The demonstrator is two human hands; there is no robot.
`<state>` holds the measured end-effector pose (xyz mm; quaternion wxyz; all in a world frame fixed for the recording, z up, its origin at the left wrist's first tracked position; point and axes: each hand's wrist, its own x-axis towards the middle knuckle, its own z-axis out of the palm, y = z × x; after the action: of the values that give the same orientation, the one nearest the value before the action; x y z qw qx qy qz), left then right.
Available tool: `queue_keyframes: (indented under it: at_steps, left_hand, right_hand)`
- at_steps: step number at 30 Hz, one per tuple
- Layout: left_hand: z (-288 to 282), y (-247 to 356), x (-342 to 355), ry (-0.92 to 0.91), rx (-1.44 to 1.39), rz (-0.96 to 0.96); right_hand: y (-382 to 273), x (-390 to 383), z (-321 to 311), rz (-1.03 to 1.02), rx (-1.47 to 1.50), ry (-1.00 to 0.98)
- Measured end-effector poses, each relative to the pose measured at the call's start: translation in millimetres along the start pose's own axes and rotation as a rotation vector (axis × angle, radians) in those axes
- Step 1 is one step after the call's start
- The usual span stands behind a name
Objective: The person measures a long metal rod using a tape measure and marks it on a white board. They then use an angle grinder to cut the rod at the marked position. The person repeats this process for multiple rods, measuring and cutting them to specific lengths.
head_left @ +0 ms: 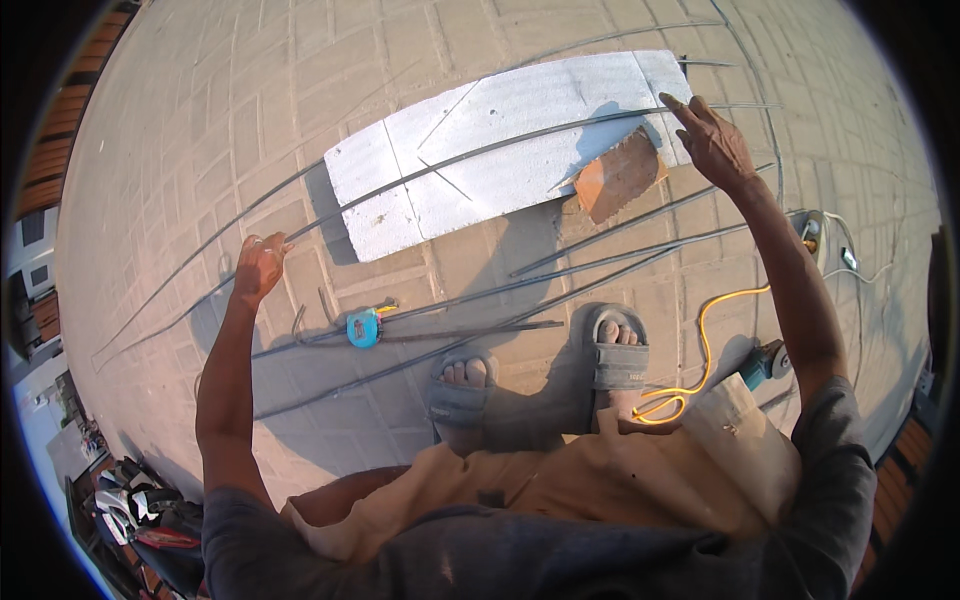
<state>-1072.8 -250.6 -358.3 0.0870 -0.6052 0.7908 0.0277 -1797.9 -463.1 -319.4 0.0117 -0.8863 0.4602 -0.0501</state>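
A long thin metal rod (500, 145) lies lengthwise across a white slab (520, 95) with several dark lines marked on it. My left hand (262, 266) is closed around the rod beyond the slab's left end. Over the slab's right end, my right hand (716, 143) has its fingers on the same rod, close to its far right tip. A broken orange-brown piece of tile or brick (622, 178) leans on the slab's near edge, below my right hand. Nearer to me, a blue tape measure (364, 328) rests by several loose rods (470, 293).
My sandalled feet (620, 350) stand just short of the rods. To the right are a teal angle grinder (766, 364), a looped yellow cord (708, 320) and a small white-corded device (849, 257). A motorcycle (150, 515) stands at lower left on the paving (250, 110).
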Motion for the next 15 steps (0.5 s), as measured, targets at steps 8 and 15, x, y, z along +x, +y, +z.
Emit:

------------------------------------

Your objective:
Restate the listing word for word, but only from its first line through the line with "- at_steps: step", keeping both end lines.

Written response:
The demonstrator is two human hands; there is no robot.
`<state>` holds the measured end-effector pose (xyz mm; quaternion wxyz; all in a world frame fixed for the recording, z up, its origin at the left wrist's first tracked position; point and axes: each hand's wrist, its own x-axis towards the middle knuckle, its own z-axis out of the palm, y = z × x; after the action: of the values that give the same orientation, the one nearest the value before the action; x y z qw qx qy qz), left then right.
Available tool: `queue_keyframes: (indented under it: at_steps, left_hand, right_hand)`
- at_steps: step number at 30 Hz, one per tuple

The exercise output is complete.